* WORK TO BE COMPLETED
Copy out each line of the entries where the word "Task" is present.

* ENTRIES SUPPLIED

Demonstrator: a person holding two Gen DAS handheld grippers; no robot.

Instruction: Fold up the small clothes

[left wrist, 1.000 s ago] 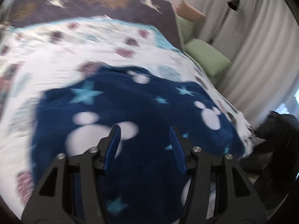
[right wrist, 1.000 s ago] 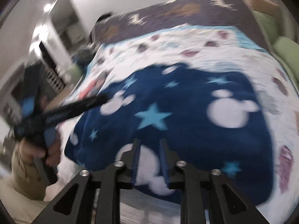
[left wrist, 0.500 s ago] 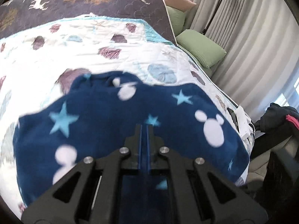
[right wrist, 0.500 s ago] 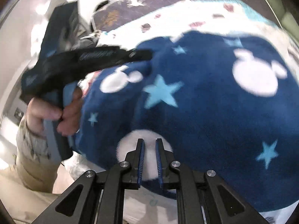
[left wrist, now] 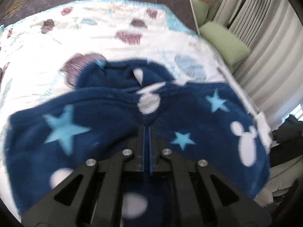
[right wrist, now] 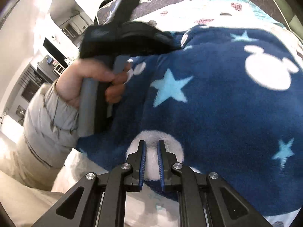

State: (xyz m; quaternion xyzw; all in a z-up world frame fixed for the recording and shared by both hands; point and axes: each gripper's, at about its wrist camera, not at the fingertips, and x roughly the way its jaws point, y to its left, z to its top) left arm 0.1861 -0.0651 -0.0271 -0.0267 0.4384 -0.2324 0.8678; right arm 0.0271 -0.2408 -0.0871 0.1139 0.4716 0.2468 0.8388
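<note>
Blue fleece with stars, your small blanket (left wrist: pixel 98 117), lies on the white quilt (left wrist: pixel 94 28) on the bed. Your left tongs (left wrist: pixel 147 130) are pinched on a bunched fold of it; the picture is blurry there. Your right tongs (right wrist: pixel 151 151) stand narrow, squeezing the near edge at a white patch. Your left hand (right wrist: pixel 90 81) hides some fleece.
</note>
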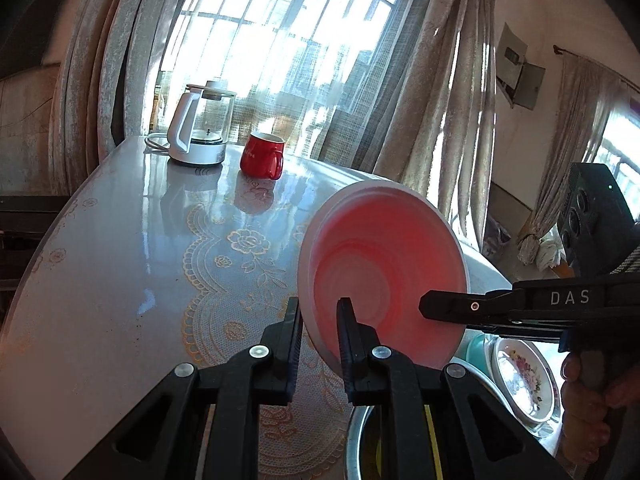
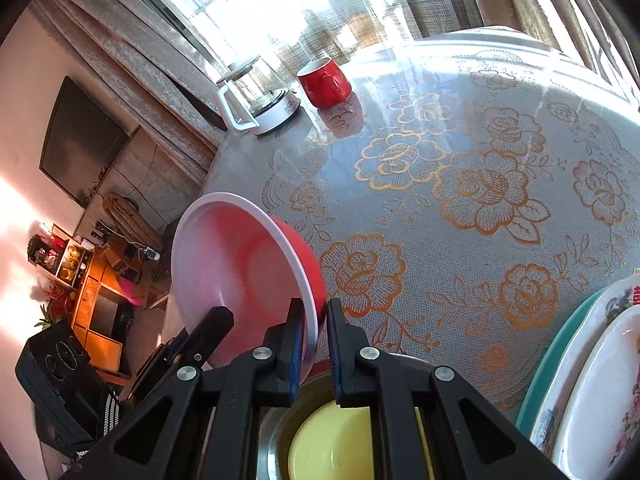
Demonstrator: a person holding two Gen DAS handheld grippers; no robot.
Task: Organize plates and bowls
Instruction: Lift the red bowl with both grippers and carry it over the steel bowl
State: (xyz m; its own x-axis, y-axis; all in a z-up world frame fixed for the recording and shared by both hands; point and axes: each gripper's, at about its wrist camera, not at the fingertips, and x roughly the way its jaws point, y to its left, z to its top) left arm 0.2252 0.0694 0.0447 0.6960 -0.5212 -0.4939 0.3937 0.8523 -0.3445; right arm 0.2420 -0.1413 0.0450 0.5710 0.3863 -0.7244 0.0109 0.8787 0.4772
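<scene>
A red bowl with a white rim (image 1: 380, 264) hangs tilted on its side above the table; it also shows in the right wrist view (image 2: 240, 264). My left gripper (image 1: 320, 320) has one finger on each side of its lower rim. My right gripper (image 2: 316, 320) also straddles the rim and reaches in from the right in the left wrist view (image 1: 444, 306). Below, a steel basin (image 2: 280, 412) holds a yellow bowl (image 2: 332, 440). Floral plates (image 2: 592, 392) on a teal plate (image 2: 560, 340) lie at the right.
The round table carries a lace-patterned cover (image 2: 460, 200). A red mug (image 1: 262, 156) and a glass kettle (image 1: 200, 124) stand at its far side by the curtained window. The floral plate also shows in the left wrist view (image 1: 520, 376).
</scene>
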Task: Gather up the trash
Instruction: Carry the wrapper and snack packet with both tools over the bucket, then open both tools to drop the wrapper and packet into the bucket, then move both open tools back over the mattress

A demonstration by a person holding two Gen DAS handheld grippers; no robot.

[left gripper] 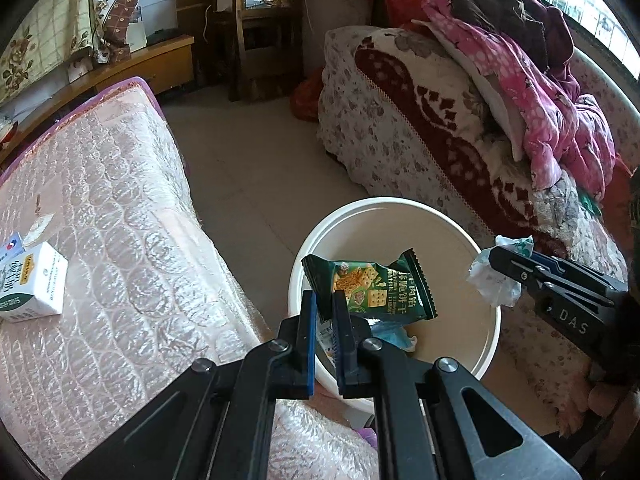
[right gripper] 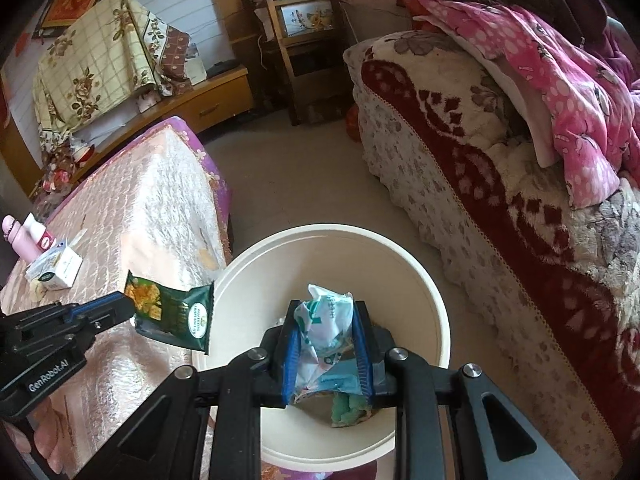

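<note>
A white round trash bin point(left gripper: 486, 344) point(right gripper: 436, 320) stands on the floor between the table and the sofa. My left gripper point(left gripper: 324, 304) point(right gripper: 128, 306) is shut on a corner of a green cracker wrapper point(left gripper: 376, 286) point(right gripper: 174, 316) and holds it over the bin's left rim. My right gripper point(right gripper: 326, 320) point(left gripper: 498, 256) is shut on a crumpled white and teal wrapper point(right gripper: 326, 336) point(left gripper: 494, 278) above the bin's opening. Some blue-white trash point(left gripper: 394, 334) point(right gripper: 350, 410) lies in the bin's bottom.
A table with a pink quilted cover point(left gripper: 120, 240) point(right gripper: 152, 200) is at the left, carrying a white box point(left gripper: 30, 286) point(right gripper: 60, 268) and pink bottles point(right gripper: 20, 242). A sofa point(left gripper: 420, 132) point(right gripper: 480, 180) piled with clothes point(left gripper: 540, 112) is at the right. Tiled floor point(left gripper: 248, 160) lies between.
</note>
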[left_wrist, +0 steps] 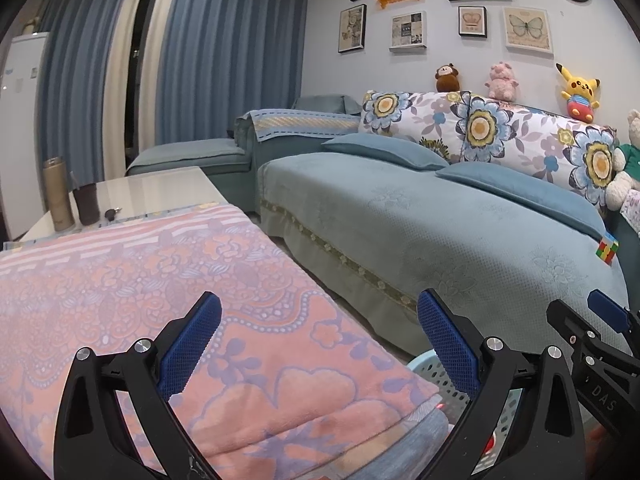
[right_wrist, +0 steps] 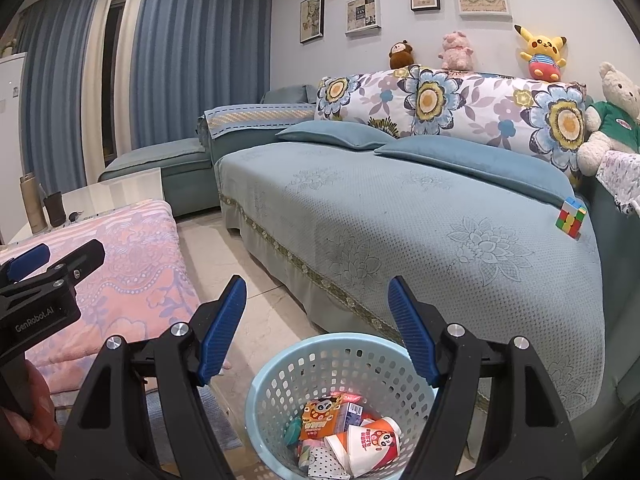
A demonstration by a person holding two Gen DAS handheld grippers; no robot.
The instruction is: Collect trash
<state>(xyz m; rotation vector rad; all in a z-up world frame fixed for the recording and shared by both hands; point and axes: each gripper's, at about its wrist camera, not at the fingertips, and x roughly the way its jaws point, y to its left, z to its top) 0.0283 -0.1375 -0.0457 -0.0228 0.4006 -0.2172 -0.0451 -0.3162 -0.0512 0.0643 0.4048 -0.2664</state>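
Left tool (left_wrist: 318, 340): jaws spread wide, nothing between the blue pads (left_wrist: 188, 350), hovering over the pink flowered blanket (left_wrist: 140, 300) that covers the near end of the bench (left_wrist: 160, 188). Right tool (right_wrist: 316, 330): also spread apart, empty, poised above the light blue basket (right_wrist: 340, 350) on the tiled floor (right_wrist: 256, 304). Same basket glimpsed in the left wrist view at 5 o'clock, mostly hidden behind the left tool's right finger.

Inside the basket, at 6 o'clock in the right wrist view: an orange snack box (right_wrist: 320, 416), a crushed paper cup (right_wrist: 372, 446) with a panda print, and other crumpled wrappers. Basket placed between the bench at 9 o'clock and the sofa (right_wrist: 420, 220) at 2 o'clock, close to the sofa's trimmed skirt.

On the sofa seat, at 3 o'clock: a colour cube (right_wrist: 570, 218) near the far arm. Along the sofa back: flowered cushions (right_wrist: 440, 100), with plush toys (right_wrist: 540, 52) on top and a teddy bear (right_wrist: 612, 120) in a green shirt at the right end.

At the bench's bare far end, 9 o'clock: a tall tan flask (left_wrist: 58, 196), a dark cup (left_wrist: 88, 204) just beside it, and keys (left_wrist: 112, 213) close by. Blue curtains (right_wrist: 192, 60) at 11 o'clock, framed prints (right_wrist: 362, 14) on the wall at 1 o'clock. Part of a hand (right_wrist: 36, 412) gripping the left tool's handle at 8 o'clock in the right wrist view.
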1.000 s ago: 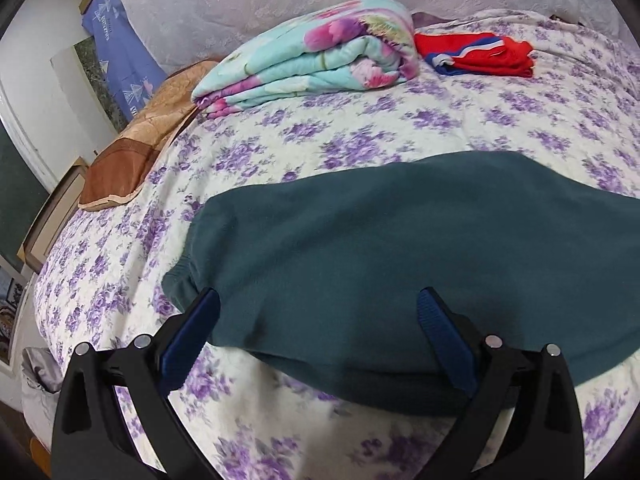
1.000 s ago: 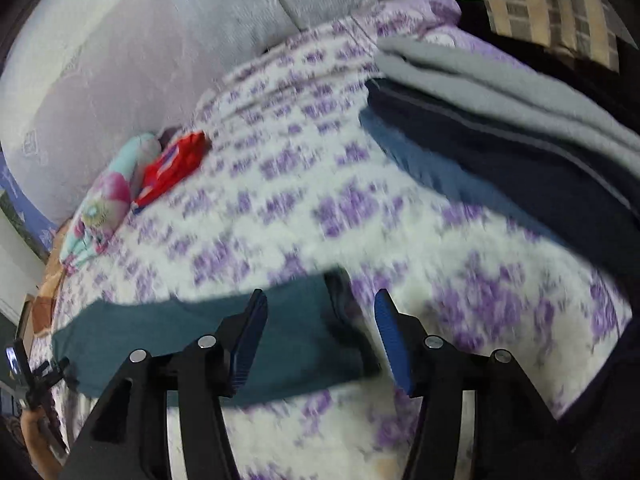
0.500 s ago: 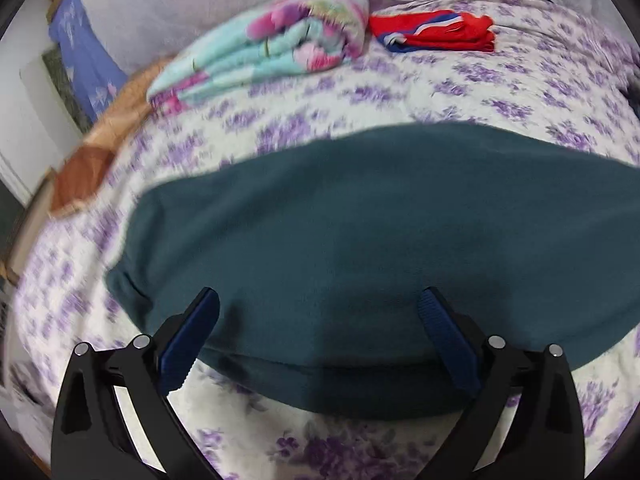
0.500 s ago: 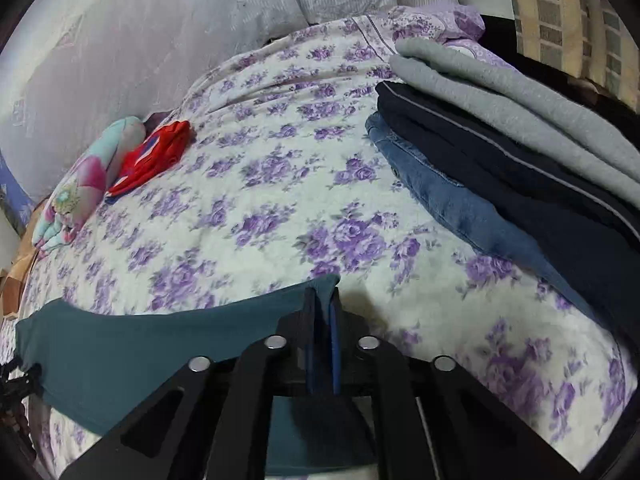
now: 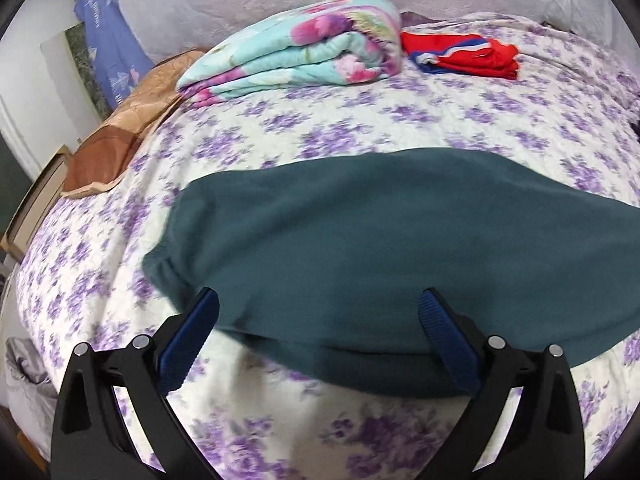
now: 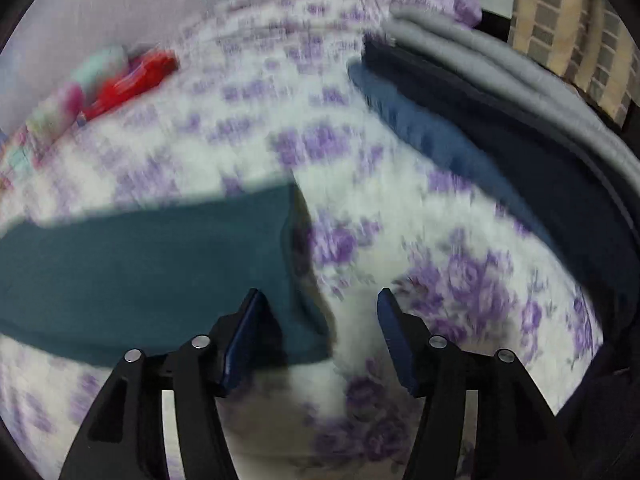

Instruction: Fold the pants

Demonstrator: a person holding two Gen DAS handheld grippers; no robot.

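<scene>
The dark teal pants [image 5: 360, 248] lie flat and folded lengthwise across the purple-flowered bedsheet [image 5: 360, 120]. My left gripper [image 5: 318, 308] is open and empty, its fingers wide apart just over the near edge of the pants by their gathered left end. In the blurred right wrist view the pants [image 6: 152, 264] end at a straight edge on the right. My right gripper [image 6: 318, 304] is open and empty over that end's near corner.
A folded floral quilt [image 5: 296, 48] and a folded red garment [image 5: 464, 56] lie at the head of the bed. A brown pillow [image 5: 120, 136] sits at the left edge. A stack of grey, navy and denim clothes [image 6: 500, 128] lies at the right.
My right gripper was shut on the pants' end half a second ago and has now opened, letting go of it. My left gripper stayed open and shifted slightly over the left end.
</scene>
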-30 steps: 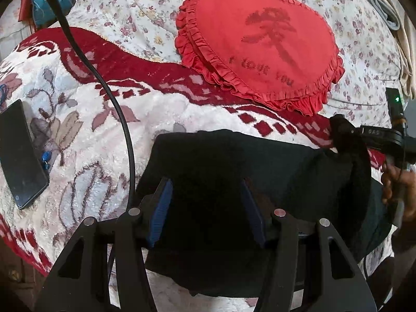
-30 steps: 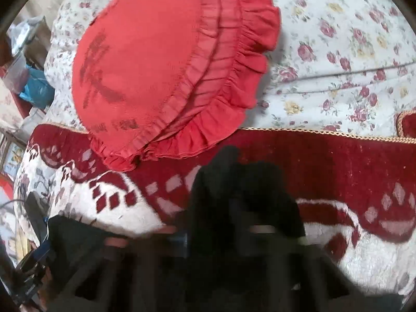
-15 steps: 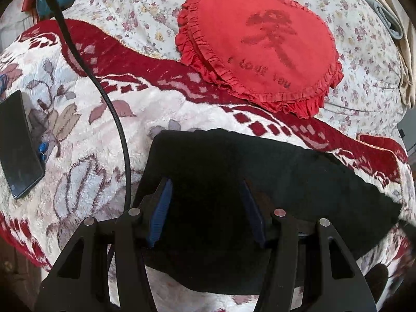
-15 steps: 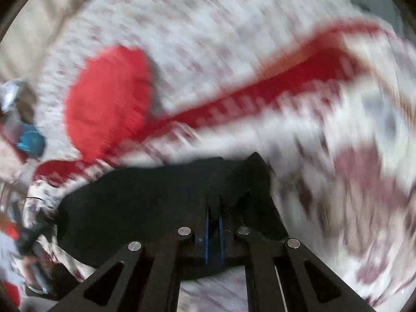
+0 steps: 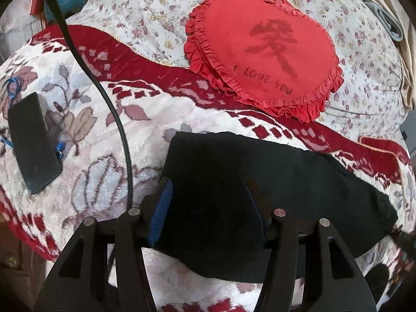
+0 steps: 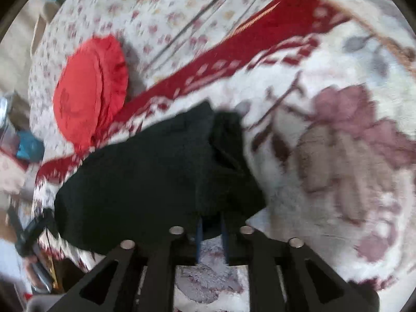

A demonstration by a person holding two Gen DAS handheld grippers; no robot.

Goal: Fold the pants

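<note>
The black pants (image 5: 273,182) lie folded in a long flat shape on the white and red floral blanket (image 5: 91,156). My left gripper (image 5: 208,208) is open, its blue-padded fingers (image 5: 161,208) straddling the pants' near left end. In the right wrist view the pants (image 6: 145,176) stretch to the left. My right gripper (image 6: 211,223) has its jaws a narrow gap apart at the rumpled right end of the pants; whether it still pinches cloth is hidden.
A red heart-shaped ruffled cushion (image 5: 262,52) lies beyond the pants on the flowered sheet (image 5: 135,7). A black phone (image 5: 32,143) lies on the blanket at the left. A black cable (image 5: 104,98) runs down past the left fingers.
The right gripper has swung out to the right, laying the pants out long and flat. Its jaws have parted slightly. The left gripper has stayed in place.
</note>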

* FINISHED EXERCISE
Task: Organize plates and bowls
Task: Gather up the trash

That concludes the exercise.